Task goal – List the lines of this listing that hold the word "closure".

Material supplied –

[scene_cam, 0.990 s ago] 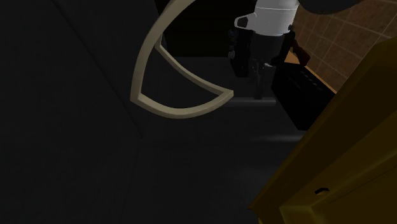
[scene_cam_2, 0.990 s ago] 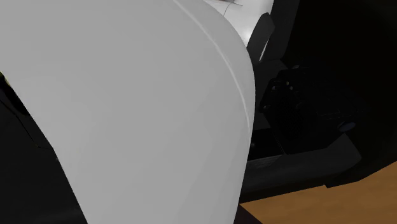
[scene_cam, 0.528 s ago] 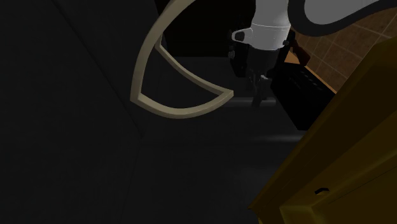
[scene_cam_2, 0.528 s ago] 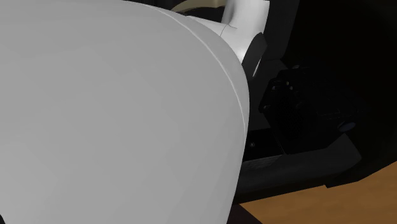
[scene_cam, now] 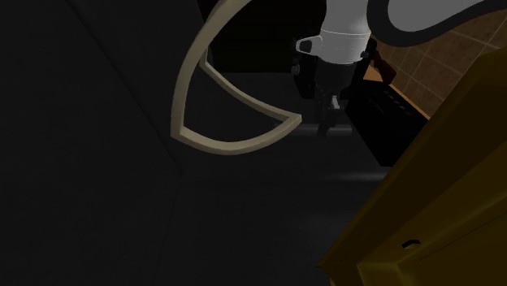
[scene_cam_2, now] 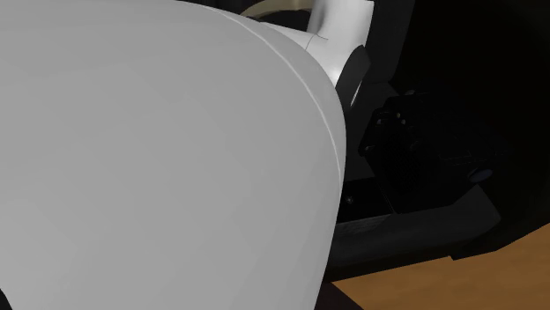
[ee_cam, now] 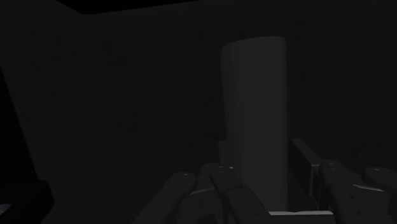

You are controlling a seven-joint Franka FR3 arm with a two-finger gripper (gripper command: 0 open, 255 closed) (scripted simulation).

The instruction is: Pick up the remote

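Note:
The remote [ee_cam: 254, 114] is a long, plain dark grey slab in the dim wrist view, running away from the hand. My gripper [ee_cam: 261, 172] is shut on its near end, with one black finger [ee_cam: 219, 181] against each long side. In the shoulder view the gripper [scene_cam: 327, 126] hangs under the white wrist [scene_cam: 341, 41], low over a dark surface and tilted slightly. There the remote cannot be made out in the gloom.
A beige curved frame [scene_cam: 231, 142] lies close to the gripper, toward the shoulder view's left. A black box [scene_cam: 382, 114] stands just beyond it to the right, before a brown tiled wall [scene_cam: 439, 41]. The yellow stand [scene_cam: 439, 211] fills the lower right. A white arm link [scene_cam_2: 159, 150] blocks the second exterior view.
The gripper came down beside the black box and now tilts a little. In the last half second the beige frame shifted slightly toward the shoulder view's lower right.

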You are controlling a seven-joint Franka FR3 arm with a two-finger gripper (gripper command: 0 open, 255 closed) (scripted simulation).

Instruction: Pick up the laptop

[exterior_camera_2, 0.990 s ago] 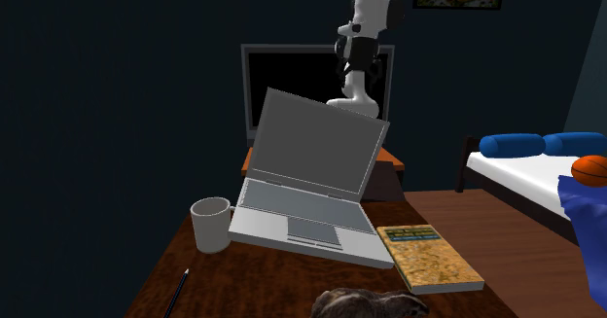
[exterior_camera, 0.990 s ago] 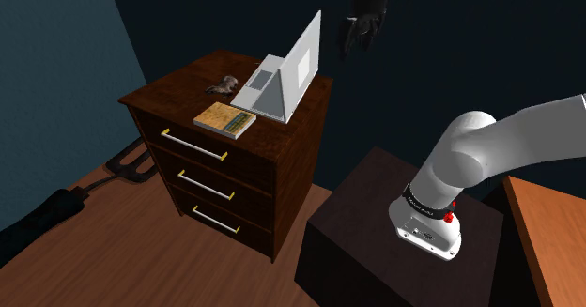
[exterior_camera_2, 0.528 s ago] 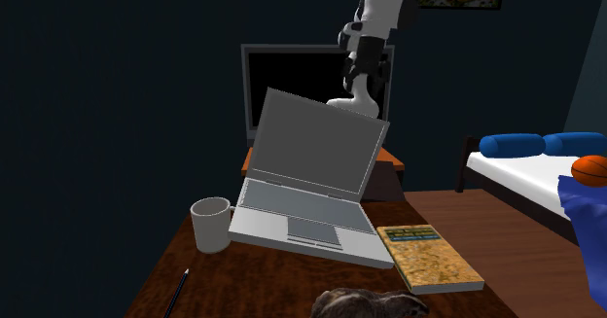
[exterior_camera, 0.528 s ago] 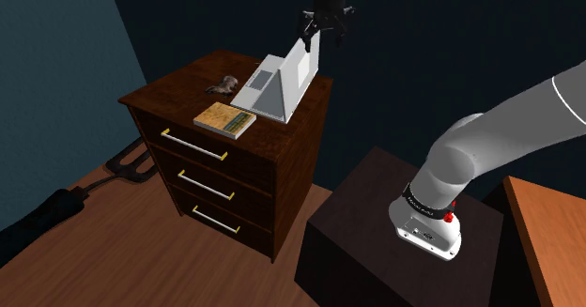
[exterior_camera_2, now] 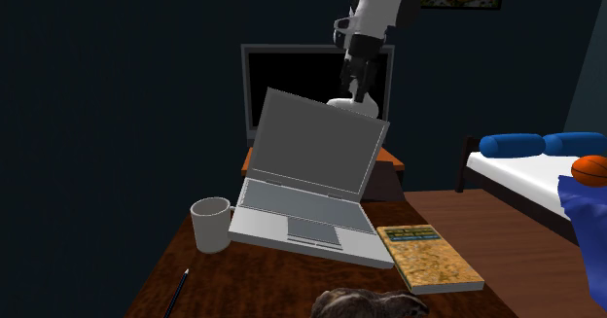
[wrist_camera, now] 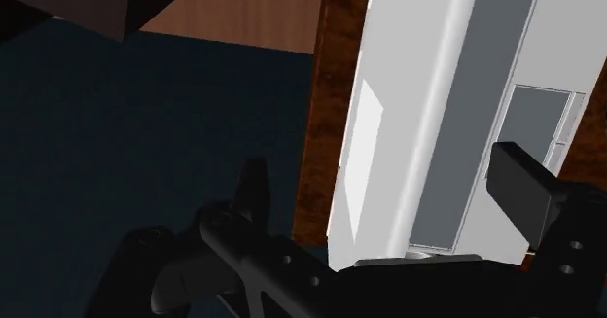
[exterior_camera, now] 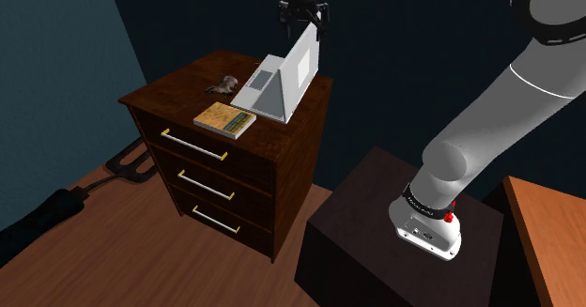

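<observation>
Seen in the shoulder view, a tan rectangular book [exterior_camera: 225, 119] is lying towards the left of a dark brown wooden three-drawer dresser [exterior_camera: 221, 178]. Just right of the book, the open silver-grey laptop [exterior_camera: 280, 87] is being carried on the dresser top, its lid raised steeply. The black jaws are being held apart directly above the lid's upper edge, which lies between them in the wrist view without visible contact. Further right, the white arm [exterior_camera: 488, 117] is being borne by the dark box stand [exterior_camera: 362, 230].

Open laptop [exterior_camera: 278, 82] on dark dresser [exterior_camera: 223, 157], black hand [exterior_camera: 303, 17] just above its lid, seemingly open, book [exterior_camera: 225, 119] beside
</observation>
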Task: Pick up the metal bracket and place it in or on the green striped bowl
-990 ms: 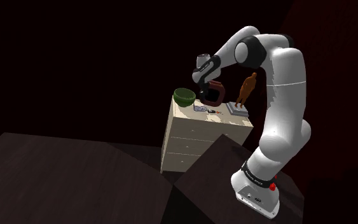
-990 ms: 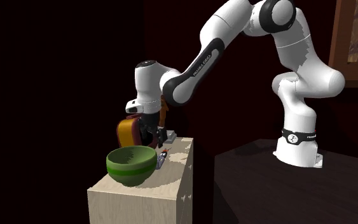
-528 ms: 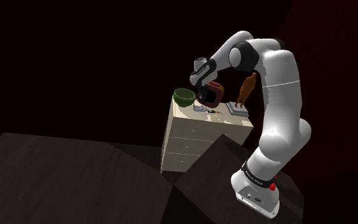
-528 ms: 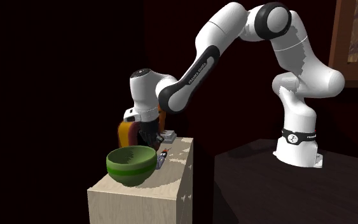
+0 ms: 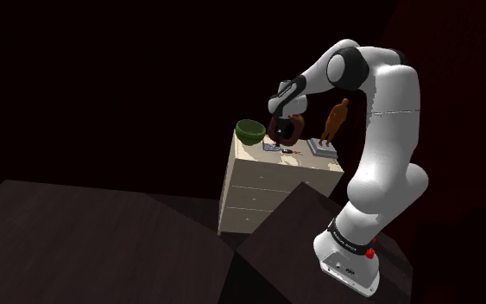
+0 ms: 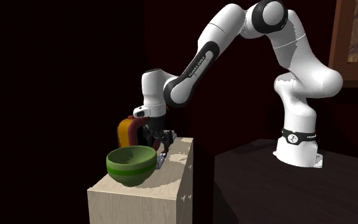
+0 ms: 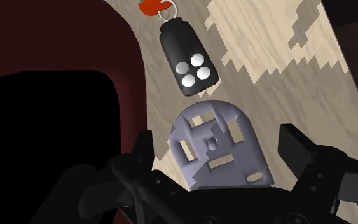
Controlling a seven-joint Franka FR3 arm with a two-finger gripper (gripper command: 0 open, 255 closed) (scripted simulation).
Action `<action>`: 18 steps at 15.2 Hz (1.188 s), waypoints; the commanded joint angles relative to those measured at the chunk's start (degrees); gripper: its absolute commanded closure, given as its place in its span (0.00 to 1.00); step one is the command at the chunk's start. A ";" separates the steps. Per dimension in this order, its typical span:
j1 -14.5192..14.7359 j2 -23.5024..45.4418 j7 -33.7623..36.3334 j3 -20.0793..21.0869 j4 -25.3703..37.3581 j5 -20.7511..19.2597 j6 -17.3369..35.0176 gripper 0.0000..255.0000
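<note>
step: grasp | gripper (image 7: 217, 143) wide, straddling bracket (image 7: 209, 159), not touching | lower squarely, centre, then close; avoid key fob (image 7: 188, 57)

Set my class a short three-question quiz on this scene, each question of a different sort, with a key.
1. True or false: the bracket already lies in the green bowl.
2. How do the jaws stand? A: shut on the bracket. B: open, the bracket between them. C: shut on nothing.
3. Fill in: the black key fob beside the bracket has ___ white buttons.
Key: 1 false; 2 B; 3 four.
</note>
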 commanded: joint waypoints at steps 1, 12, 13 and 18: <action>-1.43 0.41 -2.24 0.95 -0.92 1.29 1.93 0.00; -2.08 3.11 -2.45 1.33 -0.73 1.63 4.47 0.00; -2.08 3.11 -2.45 1.33 -0.73 1.63 4.47 0.00; -2.10 3.14 -2.48 1.33 -0.72 1.63 4.49 1.00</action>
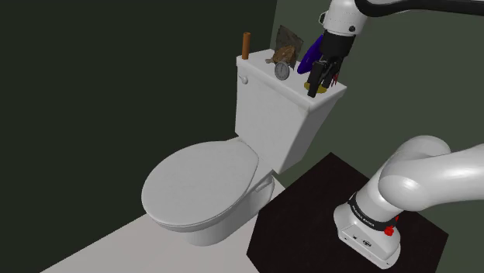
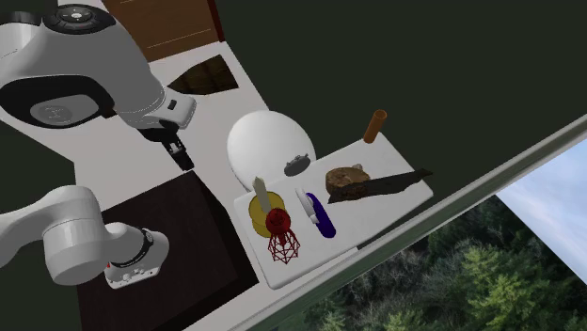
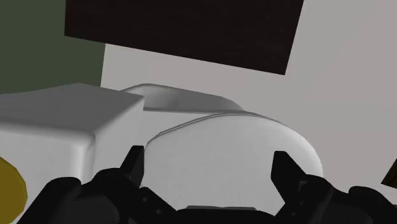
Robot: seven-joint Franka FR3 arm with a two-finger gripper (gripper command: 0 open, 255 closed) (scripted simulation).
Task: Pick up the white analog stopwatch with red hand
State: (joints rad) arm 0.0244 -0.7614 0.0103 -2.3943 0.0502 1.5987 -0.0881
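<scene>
The gripper (image 1: 319, 87) hung in the air with its two fingers (image 3: 133, 164) spread wide apart, and nothing was between them. In the wrist view it looked down on the closed cover (image 3: 235, 146) of the toilet. A corner of the tank (image 3: 63, 121) was beside one finger, and the pale floor (image 3: 343, 95) lay beyond.

The stopwatch (image 1: 281, 70) was on top of the tank, at the edge that faces the cover, about in the middle of that edge. In the shoulder view it stood upright and showed a round grey face with a dark rim and a small knob on top. In that view the gripper was to the right of the stopwatch, near it but not touching it, and partly in front of a blue thing (image 1: 310, 53).

Other things shared the top of the tank. A brown stick (image 1: 246, 45) stood upright at one end. A brown lump (image 2: 345, 179) lay just behind the stopwatch, and a dark flat piece (image 2: 395, 183) touched this lump. Toward the other end were the blue thing, a yellow disc (image 2: 256, 218) and a red wire thing (image 2: 282, 240), all close together.

The arm rose from a dark stand (image 1: 310, 202) beside the toilet.
</scene>
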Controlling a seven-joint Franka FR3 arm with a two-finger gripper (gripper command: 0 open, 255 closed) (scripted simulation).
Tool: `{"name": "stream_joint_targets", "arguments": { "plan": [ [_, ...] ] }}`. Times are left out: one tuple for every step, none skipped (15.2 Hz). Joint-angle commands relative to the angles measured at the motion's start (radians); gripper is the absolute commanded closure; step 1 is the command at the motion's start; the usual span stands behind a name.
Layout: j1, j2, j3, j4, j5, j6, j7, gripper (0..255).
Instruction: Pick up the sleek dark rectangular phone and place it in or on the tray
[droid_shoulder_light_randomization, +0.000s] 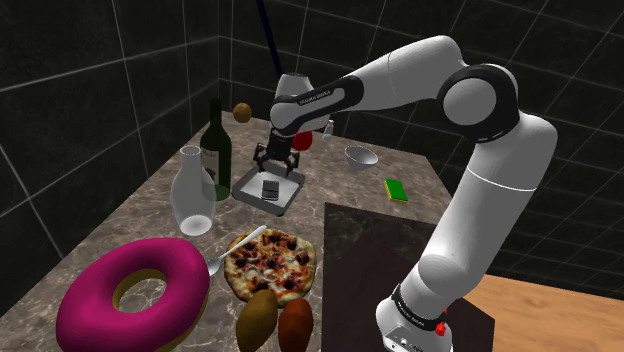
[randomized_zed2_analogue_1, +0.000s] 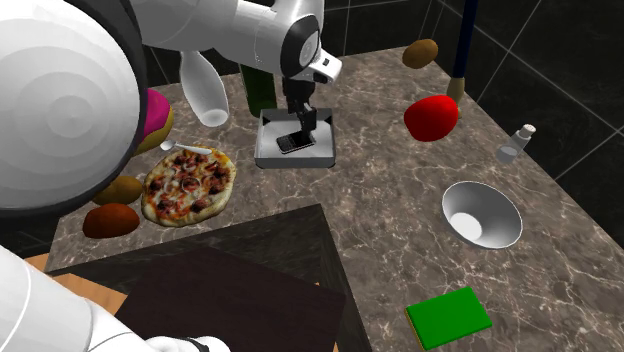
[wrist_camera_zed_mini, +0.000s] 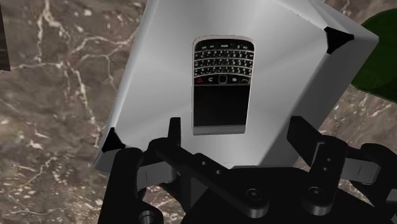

Task result –
Action `<action>`: 18 steps at 15.2 Hz (1.188 s), waypoints; the commanded joint angles relative to those measured at the chunk's start (degrees); gripper: its absolute commanded closure, given as its place in its span (0.00 to 1.00); step one is the command at the chunk's start. A ";" separates the steps. Per dimension in this order, its typical span:
Tool: `{"name": "stream_joint_targets", "arguments": { "plan": [ [_, ...] ] }}`. Times are left out: one tuple for every step, none skipped (15.2 Hz). Joint-angle commands relative to the angles measured at the motion's start (radians); gripper is the absolute commanded closure; step 1 is the command at the motion's start; the usual span stands behind a name.

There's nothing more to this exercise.